*Problem details*. For the material below, return exactly the lines starting at the line containing "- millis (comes" and ending at the line containing "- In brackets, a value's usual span", both ends included, and no others.
[Data segment — start]
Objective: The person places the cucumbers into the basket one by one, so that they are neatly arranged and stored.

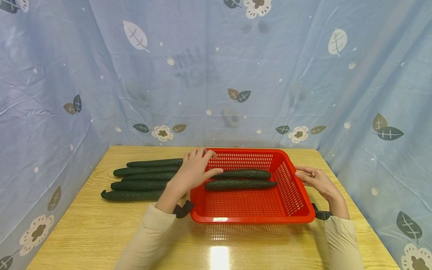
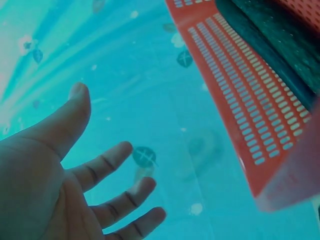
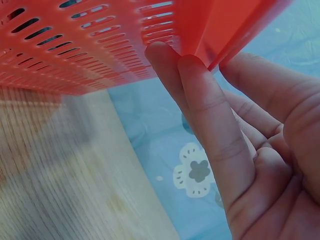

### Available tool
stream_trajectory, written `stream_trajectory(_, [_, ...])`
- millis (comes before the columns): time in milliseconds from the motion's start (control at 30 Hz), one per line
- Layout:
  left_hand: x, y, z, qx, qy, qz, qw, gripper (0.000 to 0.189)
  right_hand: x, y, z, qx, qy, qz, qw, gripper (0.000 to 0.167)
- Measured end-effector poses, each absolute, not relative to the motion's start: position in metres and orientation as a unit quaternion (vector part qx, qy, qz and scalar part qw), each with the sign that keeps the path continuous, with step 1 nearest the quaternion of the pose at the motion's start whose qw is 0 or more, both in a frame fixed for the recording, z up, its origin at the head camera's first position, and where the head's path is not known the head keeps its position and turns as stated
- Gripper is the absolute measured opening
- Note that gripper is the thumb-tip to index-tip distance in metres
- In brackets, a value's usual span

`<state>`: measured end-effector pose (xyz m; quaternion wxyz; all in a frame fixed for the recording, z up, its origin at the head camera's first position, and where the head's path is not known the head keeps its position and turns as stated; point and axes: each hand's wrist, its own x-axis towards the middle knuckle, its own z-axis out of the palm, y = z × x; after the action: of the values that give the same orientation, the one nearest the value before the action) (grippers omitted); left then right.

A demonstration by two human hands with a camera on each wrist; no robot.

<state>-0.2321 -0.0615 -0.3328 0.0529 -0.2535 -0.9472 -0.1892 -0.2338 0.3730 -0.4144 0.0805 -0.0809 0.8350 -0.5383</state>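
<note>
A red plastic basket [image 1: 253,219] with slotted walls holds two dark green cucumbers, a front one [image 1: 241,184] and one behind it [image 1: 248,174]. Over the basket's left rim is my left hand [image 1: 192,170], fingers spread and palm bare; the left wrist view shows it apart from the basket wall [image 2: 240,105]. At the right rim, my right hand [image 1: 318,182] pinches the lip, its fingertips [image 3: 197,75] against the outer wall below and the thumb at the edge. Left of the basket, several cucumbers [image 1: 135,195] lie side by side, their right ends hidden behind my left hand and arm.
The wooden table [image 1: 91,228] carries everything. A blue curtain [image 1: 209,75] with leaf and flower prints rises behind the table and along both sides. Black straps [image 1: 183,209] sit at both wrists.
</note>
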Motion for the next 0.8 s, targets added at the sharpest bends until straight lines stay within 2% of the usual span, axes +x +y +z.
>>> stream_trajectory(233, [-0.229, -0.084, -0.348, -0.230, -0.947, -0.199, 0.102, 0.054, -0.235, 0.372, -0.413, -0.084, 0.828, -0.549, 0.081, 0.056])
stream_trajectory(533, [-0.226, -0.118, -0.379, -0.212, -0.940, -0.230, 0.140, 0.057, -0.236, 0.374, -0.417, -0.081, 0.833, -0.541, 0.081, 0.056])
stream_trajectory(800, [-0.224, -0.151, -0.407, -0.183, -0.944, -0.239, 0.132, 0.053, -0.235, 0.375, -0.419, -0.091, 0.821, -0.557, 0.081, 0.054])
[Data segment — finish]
*Answer to this exercise*.
- millis (comes before the columns): time in milliseconds from the motion's start (control at 30 Hz), one per line
- Layout:
  left_hand: x, y, z, qx, qy, qz, qw, gripper (0.000 to 0.189)
  right_hand: x, y, z, qx, qy, qz, qw, gripper (0.000 to 0.167)
- Measured end-effector poses, each absolute, not relative to the motion's start: position in metres and orientation as a unit quaternion (vector part qx, qy, qz and scalar part qw), each with the sign that keeps the path continuous, with step 1 nearest the quaternion of the pose at the motion's start whose qw is 0 or more, both in a frame fixed for the recording, z up, its origin at the head camera's first position, and where the head's path is not known the head keeps its position and turns as stated
- Gripper is the absolute measured opening
- Note that gripper is the thumb-tip to index-tip distance in metres
- In brackets, a value's usual span

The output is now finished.